Infamous Douglas McGrath

There isn’t a director in the world that could have staged that execution. I mean, sometimes fact is fiction, fiction is fact, truth is stranger than fiction.” In recalling the raw, rainy night, complete with a dog’s mournful howl, when Perry Smith and Dick Hickock were hanged for murdering farmer Herb Clutter and three members of his family, the Kansas director of penal institutions suggested how cinematic Truman Capote made such scenes seem in his nonfiction masterwork In Cold Blood. Infamous, written and directed by Douglas McGrath, offers a reminder of the personal cost.

Déjà vu all over again? Not quite. Although Infamous covers the same terrain as Capote, it is a very different film—less freighted with moody gravity but with its own way of conveying how the aftermath of the Clutter murders helped trigger Capote’s eventual decline into despair and addiction. Comic moments are also plentiful.

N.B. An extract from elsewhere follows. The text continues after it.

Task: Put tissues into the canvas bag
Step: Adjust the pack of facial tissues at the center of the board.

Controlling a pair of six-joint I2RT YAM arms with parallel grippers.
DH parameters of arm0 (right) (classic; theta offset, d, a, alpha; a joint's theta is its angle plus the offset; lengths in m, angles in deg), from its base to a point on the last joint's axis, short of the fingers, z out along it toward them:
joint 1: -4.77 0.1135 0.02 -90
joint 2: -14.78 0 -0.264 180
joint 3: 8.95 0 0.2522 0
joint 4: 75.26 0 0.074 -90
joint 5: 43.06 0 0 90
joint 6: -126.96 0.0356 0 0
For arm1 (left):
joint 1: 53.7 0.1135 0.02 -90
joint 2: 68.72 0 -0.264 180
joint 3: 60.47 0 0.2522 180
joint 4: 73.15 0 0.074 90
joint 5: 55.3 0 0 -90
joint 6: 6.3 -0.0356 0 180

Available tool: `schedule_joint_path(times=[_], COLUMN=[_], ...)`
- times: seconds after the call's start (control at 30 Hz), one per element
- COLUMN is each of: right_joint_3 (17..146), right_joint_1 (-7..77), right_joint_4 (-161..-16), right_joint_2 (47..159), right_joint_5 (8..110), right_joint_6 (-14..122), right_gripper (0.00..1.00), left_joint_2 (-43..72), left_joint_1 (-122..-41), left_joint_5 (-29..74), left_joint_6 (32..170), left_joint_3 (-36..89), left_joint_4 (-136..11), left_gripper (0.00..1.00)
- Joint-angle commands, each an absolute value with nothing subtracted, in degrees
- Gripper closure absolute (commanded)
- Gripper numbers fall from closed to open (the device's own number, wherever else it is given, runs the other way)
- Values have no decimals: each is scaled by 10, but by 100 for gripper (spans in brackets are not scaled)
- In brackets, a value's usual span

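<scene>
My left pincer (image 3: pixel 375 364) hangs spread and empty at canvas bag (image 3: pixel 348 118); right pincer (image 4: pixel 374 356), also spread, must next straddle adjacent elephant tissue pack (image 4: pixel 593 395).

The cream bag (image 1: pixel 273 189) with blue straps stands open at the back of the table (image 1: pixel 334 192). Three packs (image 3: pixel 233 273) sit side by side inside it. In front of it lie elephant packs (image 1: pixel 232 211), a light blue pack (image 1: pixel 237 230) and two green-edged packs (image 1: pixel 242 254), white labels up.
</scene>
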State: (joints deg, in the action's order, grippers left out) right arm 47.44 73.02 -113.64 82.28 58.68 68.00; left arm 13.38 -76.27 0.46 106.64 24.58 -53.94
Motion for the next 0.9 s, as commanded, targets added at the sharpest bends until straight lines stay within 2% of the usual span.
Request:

Played with uncanny verisimilitude by English actor Toby Jones, this Capote is as winsome as he is self-absorbed, strewing sparkling witticisms wherever he goes, his choirboy bangs and eager mannerisms underlining why many pronounced him “adorable.” Inspired by Truman Capote: In Which Various Friends, Enemies, Acquaintances, and Detractors Recall His Turbulent Career, a 1998 interview collection by George Plimpton, Infamous contrasts Capote’s glittering Gotham social life—which eventually dimmed and shattered, leaving him bereft of many treasured imitation friends—with the social conventions and grim realities that awaited him in the Midwest like a punishing fate.

Capote goes to meet that fate as a confident eccentric bearing trunks full of delectably foppish outfits—pillboxes, fur-trimmed coats, drapey scarves. Like a parakeet away from its habitat he brightens a monochrome landscape, but Kansas steadily drains his vivacious color (“He got rid of the scarf blowing in the wind,” one acquaintance later noted). His childhood friend Harper Lee (Sandra Bullock) travels with him and helps immeasurably; she would later say that his invitation was “deep calling to deep.” His wary dance around flinty Alvin Dewey (Jeff Daniels) of the Kansas Bureau of Investigation—whom he dubbed “Foxy” but depicted as a figure of towering decency—leads to respect and affection, but he forms a more destructive relationship with Smith, a memorably wounded, volatile Daniel Craig. Infamous goes so far as to hint that the pair were lovers. In emphasizing Capote’s fragility, it makes the idea plausible—and the spareness of the execution scene all the more unbearable.

Infamous

In general McGrath treats Capote’s more harrowing experiences with restraint, such as when he visits the Clutter house with an unidentified law enforcement official. He views some of the rooms, then gazes down at the bloody footprints haloed by chalk circles on the cellar stairs, before a dissolve to an exterior shot of the house seen from a great distance seemingly adrift amid prairie grasses, followed by a fade to black. This brief sequence economically evokes the loneliness and isolation that would become one of In Cold Blood’s most potent themes.

Less effective is McGrath’s decision to incorporate faux interviews in which some of the characters reminisce before an ersatz skyline as if on a talk show. Interviewees include Capote’s posh pals Slim Keith (Hope Davis) and Babe Paley (Sigourney Weaver); Random House publisher Bennett Cerf (Peter Bogdanovich); and the writer’s longtime lover Jack Dunphy (John Benjamin Hickey). Some remarks are revealing—such as Paley’s “You can forgive a person a lot who really enjoys you”—but most break the spell cast by the rest of the movie. Thus Bullock, elsewhere believably tough yet modest, approaches mawkishness. The exception is Bogdanovich’s portrayal of Cerf: his careful mimicry touchingly evokes Cerf’s fondness for Capote, his reverence for stardom, and his appreciation for the kind of well-crafted storytelling on view in this film.